*WHAT TO DO*
Which lines of the records contain the word "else"? Copy each one.

──────────

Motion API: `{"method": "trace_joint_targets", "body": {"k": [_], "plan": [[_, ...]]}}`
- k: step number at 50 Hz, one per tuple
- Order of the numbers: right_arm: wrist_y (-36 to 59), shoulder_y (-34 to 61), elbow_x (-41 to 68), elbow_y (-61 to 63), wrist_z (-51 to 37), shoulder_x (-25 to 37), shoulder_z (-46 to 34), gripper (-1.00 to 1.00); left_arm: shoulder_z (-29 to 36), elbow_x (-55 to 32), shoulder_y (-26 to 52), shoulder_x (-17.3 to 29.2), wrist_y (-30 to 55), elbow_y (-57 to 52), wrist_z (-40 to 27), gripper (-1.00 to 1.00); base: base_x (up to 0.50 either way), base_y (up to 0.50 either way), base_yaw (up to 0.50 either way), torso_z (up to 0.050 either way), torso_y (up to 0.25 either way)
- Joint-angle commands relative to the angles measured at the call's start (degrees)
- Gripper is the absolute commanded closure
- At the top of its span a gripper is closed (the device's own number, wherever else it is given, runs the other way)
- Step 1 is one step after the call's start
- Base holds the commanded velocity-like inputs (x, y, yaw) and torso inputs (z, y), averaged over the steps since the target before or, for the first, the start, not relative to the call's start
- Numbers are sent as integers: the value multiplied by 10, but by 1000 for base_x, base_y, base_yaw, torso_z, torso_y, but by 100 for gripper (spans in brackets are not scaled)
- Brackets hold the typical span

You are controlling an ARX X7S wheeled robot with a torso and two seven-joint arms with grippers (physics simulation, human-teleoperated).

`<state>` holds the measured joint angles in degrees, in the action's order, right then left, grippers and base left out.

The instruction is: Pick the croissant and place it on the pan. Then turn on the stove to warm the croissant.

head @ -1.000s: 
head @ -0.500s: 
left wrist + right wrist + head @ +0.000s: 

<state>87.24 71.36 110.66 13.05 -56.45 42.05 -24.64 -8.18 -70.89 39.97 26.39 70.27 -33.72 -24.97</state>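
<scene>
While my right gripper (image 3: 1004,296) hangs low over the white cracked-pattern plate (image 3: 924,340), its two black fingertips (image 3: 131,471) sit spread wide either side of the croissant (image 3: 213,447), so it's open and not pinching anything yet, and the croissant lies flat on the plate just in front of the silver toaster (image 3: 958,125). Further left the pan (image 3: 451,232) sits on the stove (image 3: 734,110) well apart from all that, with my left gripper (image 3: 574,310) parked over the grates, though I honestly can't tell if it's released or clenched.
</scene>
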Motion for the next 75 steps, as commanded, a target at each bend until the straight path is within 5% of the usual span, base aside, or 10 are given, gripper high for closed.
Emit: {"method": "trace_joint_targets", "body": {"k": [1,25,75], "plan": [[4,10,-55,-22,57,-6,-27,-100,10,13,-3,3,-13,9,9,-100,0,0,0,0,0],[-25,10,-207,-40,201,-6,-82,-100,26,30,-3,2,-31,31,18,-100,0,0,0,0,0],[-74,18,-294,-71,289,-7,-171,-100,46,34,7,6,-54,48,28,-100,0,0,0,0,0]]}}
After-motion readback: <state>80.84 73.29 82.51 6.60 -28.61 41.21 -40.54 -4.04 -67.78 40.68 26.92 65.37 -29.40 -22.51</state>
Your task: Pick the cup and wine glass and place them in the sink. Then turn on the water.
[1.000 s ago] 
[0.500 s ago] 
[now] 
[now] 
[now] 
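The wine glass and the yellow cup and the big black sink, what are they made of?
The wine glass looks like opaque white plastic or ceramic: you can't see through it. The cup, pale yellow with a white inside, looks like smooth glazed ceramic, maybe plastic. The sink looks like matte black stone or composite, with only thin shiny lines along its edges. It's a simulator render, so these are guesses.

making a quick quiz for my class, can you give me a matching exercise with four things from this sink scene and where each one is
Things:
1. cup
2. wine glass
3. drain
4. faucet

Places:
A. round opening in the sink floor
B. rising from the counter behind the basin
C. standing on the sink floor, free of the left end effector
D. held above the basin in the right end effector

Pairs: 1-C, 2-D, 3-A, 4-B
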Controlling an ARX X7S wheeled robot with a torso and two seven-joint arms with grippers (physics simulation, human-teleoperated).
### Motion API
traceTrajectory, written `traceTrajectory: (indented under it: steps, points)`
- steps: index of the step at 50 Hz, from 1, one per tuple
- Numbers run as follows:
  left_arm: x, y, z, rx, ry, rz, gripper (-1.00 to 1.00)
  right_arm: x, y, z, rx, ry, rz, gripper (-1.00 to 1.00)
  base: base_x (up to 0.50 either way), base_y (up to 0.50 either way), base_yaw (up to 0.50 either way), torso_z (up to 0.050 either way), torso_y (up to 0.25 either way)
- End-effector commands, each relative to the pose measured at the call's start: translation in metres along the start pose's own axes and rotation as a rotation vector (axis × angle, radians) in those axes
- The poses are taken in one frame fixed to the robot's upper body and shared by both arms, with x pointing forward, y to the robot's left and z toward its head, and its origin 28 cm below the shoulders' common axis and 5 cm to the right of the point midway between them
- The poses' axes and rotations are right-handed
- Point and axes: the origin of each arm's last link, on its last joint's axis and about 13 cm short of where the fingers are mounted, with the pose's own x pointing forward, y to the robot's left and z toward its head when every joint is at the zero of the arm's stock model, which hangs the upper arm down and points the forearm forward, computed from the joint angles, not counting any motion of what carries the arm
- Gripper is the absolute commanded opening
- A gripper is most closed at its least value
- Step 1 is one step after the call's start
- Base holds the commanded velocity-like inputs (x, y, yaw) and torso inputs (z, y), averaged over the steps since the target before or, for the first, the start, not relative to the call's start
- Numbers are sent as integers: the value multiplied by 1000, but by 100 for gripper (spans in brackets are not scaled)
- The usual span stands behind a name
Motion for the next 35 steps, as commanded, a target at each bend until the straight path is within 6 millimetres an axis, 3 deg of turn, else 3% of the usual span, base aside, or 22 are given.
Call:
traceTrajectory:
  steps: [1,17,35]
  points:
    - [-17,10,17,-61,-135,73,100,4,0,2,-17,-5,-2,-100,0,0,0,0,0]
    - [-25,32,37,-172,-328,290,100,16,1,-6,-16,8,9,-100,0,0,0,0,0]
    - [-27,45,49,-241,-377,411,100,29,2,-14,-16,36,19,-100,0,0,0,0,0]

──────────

*RESPONSE TO THE TASK*
- At the top of its span a gripper is closed (the device's own number, wherever else it is given, runs the other way)
Motion for the next 35 steps, as commanded, a target at each bend until the straight path is within 6 millimetres an axis, 3 deg of turn, else 3% of the usual span, base aside, or 22 are given.

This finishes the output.